• **Work order**
Return the line that has "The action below" and all lines below it through the last, exactly as they stand; omit pictures.

=== Supplied records ===

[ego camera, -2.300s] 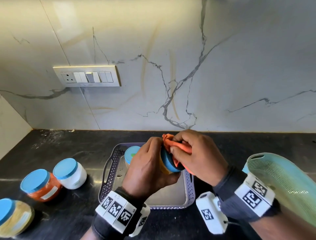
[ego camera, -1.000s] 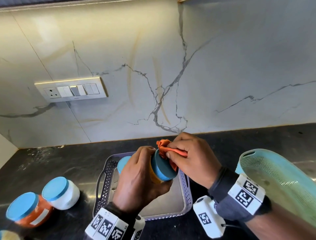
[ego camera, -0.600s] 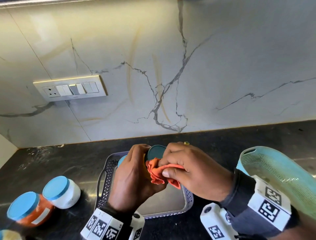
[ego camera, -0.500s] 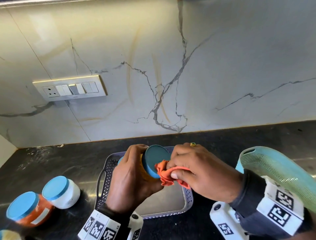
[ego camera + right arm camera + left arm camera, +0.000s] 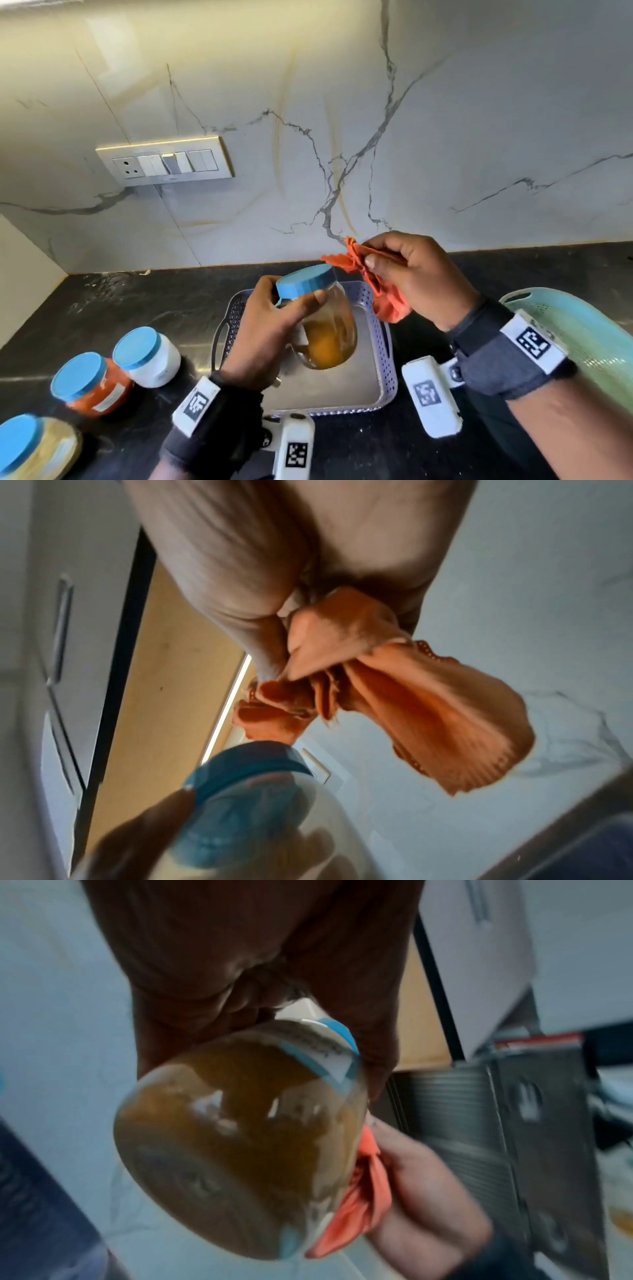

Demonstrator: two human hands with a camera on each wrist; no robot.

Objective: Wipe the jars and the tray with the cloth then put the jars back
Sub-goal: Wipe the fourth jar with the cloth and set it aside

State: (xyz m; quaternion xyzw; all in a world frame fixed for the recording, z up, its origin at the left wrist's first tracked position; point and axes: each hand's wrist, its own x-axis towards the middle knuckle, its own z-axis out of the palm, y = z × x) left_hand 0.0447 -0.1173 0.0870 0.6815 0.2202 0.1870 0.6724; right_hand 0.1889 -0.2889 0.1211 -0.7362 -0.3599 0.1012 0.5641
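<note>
The cloth [image 5: 373,281] has come off the jar [image 5: 323,325]: half a second ago it was bunched against the blue lid [image 5: 306,281], and now the right hand [image 5: 418,274] has drawn it up and to the right, pinching it in a crumpled wad with one end hanging loose. The two are just apart in the head view. I'd say the wiping of this jar is finished, or paused for a fresh grip.

The left hand [image 5: 270,329] has its fingers and thumb curled round the jar just under the lid, holding it in the air above the tray [image 5: 383,346], tilted with its base swung toward the right. It is clear glass, rounded, partly filled with a brownish-yellow paste that smears up the inside wall; a paper label shows on the side facing the palm.

Three more blue-lidded jars [image 5: 145,356] stand on the dark counter [image 5: 137,308] to the left, well away from the tray. By my reckoning this jar joins them next, and the tray has yet to be wiped.
</note>
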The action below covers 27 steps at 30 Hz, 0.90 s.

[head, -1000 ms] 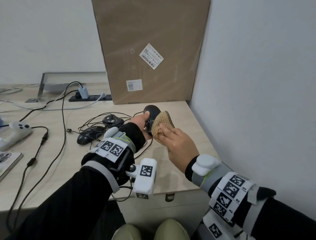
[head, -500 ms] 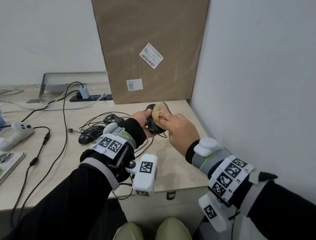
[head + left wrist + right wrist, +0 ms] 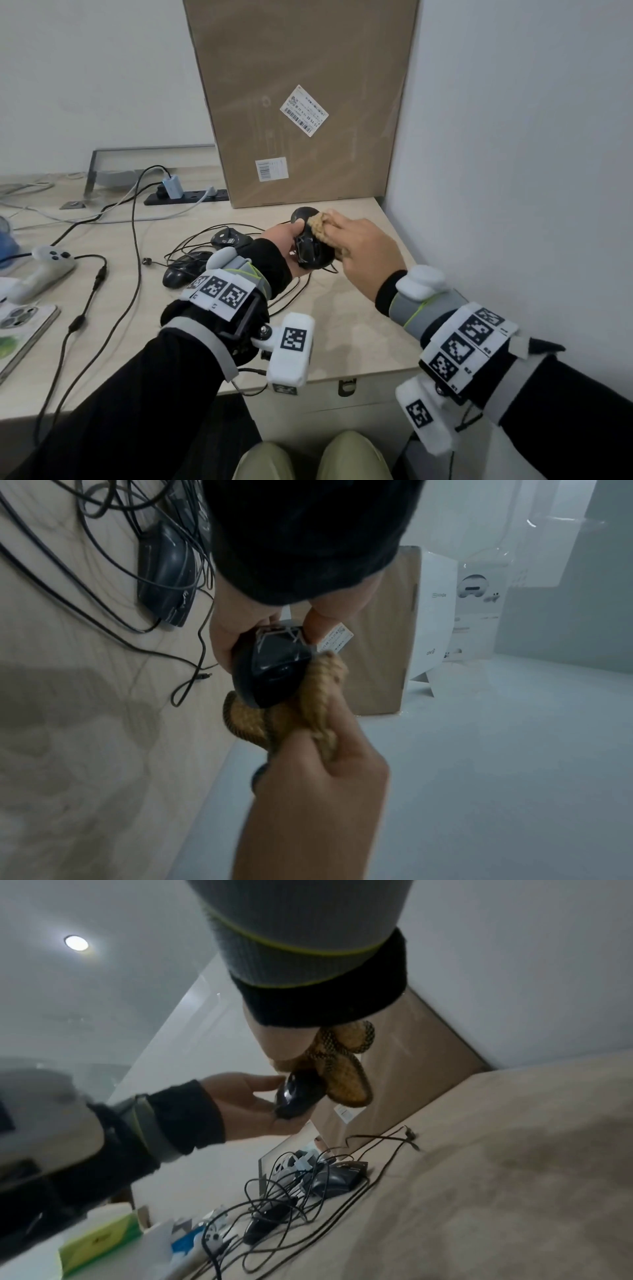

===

• **Response to this task**
The action below covers 27 steps at 30 Hz, 0.90 s.

[head, -1000 ms] 
[head, -500 ms] 
[head + left wrist + right wrist, +0 ms] 

The response to the exercise is now complete.